## Task instructions
The reply should reproduce every line of the data below word for word, minus any images.

## Source data
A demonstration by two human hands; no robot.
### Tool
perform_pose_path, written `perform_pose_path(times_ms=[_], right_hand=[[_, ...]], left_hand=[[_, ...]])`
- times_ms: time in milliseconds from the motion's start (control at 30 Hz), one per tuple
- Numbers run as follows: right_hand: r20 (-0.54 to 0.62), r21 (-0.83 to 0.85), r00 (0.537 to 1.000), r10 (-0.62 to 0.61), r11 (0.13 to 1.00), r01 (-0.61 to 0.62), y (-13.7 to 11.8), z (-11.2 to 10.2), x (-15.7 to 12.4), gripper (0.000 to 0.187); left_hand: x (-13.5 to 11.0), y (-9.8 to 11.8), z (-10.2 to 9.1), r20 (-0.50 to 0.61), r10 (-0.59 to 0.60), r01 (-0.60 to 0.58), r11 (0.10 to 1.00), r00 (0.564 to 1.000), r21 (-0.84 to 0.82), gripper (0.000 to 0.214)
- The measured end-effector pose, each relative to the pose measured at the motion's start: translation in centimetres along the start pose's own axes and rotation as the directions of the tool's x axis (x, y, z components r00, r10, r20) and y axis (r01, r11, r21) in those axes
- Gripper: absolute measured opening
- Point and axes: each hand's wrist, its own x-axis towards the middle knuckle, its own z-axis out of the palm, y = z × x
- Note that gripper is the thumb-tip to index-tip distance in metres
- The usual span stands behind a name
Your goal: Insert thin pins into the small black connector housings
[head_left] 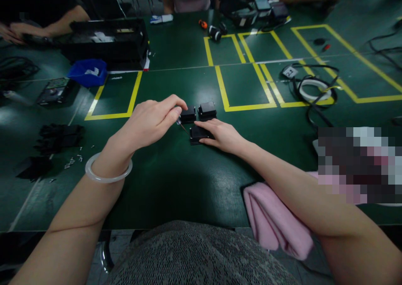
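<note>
My left hand [155,119] is closed in a pinch on a small screwdriver [179,121]. Its handle end looks clear, and the thin shaft slants down to the left edge of the nearest small black box [195,134]. Across that box lies my right hand [222,135], thumb and fingers gripping its sides and covering its right part. Just beyond, a second black box [188,114] sits partly behind my left fingertips. A third black box [207,109] stands to its right, with small metal screws at its edges.
Loose screws [69,163] and a pile of black parts [59,137] lie left. A blue bin [88,72] stands before a black crate [125,44]. A coiled cable [315,88] lies right, a pink cloth [273,218] at the near edge. People sit across the green table [176,180].
</note>
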Motion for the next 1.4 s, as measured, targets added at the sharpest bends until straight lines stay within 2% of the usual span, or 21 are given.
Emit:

## Answer section
A demonstration by two human hands; no robot.
### Tool
perform_pose_path, written `perform_pose_path(times_ms=[_], right_hand=[[_, ...]], left_hand=[[_, ...]])`
- times_ms: time in milliseconds from the motion's start (control at 30 Hz), one per tuple
- Numbers run as follows: right_hand: r20 (-0.54 to 0.62), r21 (-0.83 to 0.85), r00 (0.537 to 1.000), r10 (-0.62 to 0.61), r11 (0.13 to 1.00), r01 (-0.61 to 0.62), y (-13.7 to 11.8), z (-11.2 to 10.2), x (-15.7 to 12.4), gripper (0.000 to 0.187); left_hand: x (-13.5 to 11.0), y (-9.8 to 11.8), z (-10.2 to 9.1), r20 (-0.50 to 0.61), r10 (-0.59 to 0.60), r01 (-0.60 to 0.58), r11 (0.10 to 1.00), r00 (0.564 to 1.000), r21 (-0.84 to 0.82), gripper (0.000 to 0.214)
- The measured end-effector pose, each relative to the pose measured at the motion's start: translation in centimetres along the start pose's own axes and rotation as the directions of the tool's x axis (x, y, z components r00, r10, r20) and y axis (r01, r11, r21) in those axes
- Gripper: absolute measured opening
- Point and axes: each hand's wrist, its own x-axis towards the middle knuckle, its own z-axis out of the palm, y = z × x
- Note that gripper is the thumb-tip to index-tip distance in metres
- The usual span stands behind a name
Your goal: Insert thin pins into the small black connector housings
[head_left] 
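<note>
My left hand [155,119] is closed in a pinch on a small screwdriver [179,121]. Its handle end looks clear, and the thin shaft slants down to the left edge of the nearest small black box [195,134]. Across that box lies my right hand [222,135], thumb and fingers gripping its sides and covering its right part. Just beyond, a second black box [188,114] sits partly behind my left fingertips. A third black box [207,109] stands to its right, with small metal screws at its edges.
Loose screws [69,163] and a pile of black parts [59,137] lie left. A blue bin [88,72] stands before a black crate [125,44]. A coiled cable [315,88] lies right, a pink cloth [273,218] at the near edge. People sit across the green table [176,180].
</note>
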Motion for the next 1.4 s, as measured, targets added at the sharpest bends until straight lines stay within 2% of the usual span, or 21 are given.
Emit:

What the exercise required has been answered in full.